Help for Hobbies of all Sorts by Rene' Hobbie

Saturday, December 10, 2011

How would you feel about inviting a total note taking stranger into your home to celebrate Christmas with your family?  That's exactly what Hank Steuver, writer for the Washington Post, was allowed to do as he followed the lives of three families from Frisco, TX. 

I found this book to be extremely interesting.  Although I live in McKinney, it's only a few miles from Frisco.  When my car leaves our driveway, it usually heads there, because that's the town that I work, shop, and play in.  As I read about many places that I frequent often (like the Stonebriar Shopping Centre), the radio station (KLTY) that I listen to every day, the roads that I drive, it gave me a new perspective of these things that I experience almost daily.

Although I borrowed this book from one of our Frisco High Schools, I'll be purchasing my own copy to keep in my personal library.  You won't want to miss this great read!

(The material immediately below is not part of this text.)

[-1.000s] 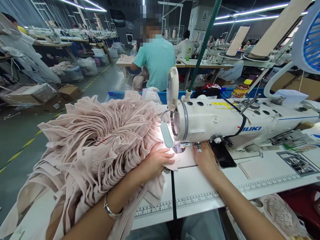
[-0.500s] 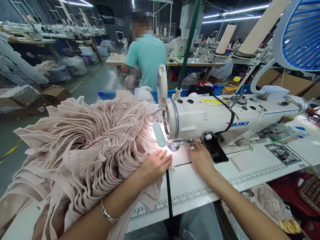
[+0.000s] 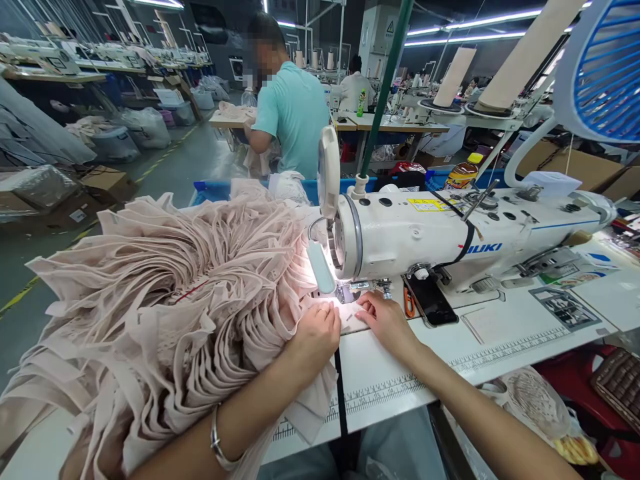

In Tinsel, Hank Stuever turns his unerring eye for the idiosyncrasies of modern life to Frisco, Texas—a suburb at once all-American and completely itself—to tell the story of the nation’s most over-the-top celebration: Christmas.
 
Stuever’s tale begins on the blissful easy-credit dawn of Black Friday, as he jostles for bargains among the crowds at the big-box stores. From there he follows Frisco’s true believers as they navigate through three years of holiday drama. Tammie Parnell is the proprietor of “Two Elves with a Twist,” a company that decks the halls of other people’s McMansions. Jeff and Bridgette Trykoski spend eleven months preparing the visible-from-space, awe-inspiring light display they stage on their lawn each December. And single mother Caroll Cavazos, a devout churchgoer, hopes that the life-affirming moments of the season can transcend her everyday struggles. Tinsel is a humane, revealing, and very funny portrait of one community’s quest to discover a more perfect holiday amidst the frenzied, mega-churchy, shoparific world of Christmas.

1 comment:

Nancy Jo Lambert said...

Great post Rene! If you purchase this, I think I will need to borrow it. You have intrigued me! ;-)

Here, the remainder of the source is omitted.